A pesar de esto, escojo no pensar en lo malo. Escojo enfocarme en lo bueno, que también es mucho. Porque una parte de mi adultez también ha sido darme cuenta de que, así como lo bueno no quita lo malo, lo malo tampoco quita lo bueno. No se trata de pensar que lo bueno es más, que hay más felicidad que tristeza, porque a veces la tristeza puede ser tan grande que opaca cualquier fuente de felicidad, haciendo que los demás la vean mientras nosotros andamos con los ojos vendados por el miedo al qué pasará.
Ha sido hermoso poder escribir cuanto se me ocurra desde que empecé a escribir en No apto en octubre del 2021. Releyendo mis primeras columnas me enteré, apenas ahora, de lo ingenua que era, y recordé con nostalgia mis últimos momentos viendo la vida como si tuviera polvo de hadas en la retina de los ojos. Antes de darme cuenta de que tal vez, después de tantos años implorándole al universo el convertirme en adulta, lo que veía como la metamorfosis de una oruga a una mariposa, quería devolver el tiempo en vez de adelantarlo.

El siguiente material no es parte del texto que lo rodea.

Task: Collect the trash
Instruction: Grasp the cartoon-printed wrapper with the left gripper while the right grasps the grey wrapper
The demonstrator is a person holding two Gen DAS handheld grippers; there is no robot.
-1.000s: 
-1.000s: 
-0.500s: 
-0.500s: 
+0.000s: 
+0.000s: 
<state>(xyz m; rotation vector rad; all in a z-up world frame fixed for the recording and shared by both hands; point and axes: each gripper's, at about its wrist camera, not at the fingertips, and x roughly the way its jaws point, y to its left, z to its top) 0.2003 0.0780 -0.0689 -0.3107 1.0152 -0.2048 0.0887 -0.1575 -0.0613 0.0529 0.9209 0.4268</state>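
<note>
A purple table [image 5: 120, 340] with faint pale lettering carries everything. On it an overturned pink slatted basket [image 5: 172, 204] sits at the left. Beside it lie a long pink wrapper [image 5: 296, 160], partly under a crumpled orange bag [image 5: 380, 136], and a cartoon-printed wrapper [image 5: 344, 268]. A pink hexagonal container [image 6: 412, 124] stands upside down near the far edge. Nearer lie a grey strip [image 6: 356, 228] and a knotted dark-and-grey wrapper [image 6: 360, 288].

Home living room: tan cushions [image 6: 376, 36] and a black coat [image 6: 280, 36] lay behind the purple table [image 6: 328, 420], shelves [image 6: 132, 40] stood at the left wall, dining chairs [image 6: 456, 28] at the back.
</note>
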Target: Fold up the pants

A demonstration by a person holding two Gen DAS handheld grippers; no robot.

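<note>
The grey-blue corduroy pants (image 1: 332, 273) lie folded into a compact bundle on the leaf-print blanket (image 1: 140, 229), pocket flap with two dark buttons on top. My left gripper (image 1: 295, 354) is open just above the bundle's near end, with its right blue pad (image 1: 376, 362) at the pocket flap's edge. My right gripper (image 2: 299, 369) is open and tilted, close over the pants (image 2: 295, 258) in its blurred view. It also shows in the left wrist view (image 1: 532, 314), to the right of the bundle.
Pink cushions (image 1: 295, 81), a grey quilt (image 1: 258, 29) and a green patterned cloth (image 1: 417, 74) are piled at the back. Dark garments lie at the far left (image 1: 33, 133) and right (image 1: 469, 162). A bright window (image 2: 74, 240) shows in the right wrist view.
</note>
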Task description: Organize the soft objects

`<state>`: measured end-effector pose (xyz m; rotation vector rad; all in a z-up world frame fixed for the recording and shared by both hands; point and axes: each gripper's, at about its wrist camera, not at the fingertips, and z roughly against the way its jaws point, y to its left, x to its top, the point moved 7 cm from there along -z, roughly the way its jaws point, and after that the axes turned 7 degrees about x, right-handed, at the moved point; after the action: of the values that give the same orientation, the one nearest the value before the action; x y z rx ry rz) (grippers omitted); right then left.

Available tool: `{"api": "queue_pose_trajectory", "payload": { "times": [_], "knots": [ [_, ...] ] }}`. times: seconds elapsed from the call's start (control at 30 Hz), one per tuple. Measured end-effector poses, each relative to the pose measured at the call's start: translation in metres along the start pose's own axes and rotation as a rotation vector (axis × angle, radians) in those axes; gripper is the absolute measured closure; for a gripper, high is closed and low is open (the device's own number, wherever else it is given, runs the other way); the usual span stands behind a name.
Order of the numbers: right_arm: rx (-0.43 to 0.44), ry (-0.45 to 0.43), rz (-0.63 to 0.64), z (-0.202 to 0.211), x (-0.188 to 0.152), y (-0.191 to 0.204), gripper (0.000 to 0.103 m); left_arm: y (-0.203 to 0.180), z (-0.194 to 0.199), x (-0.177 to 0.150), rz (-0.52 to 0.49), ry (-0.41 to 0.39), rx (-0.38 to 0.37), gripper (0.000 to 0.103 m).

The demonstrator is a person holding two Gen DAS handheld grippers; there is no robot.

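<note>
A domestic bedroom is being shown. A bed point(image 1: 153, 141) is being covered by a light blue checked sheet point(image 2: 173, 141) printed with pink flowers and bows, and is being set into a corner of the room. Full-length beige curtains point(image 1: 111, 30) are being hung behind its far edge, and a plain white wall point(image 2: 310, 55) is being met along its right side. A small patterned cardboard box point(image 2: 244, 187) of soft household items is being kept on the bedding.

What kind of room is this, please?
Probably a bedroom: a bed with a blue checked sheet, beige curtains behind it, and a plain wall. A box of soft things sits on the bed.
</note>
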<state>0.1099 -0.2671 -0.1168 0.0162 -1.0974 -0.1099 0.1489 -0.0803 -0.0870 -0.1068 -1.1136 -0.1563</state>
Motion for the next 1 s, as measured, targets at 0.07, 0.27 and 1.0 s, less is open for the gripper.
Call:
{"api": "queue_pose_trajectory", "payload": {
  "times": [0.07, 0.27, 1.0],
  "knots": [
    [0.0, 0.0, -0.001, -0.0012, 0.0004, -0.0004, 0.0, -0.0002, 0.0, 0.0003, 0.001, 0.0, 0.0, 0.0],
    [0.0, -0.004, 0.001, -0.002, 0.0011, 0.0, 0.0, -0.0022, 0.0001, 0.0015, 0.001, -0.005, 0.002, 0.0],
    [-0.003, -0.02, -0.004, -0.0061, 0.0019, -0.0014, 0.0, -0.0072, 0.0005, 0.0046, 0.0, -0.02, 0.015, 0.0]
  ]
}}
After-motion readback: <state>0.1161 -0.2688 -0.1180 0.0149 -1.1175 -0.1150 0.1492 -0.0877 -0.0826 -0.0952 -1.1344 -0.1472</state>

Entonces, escribo esto no solo como una invitación a quienes atravesamos momentos difíciles, sino también para quienes nos acompañan. Sus seres queridos ya han escuchado todas las razones, todas las explicaciones, y probablemente han intentado inventarse una racionalidad propia en el proceso. Pero yo he necesitado también que la gente me diga que sí es horrible. Que sí es una mierda, que no hay manera de explicarlo, pero que a pesar de eso, puedo escoger seguir esperando un buen resultado; no solo porque otros dependen de mí, sino porque yo también lo hago. Yo escojo ser optimista, aunque a veces es más difícil aplicarlo que escribirlo. Yo escojo mi realidad del ahora porque es la única que puedo controlar. Hoy, y nada más.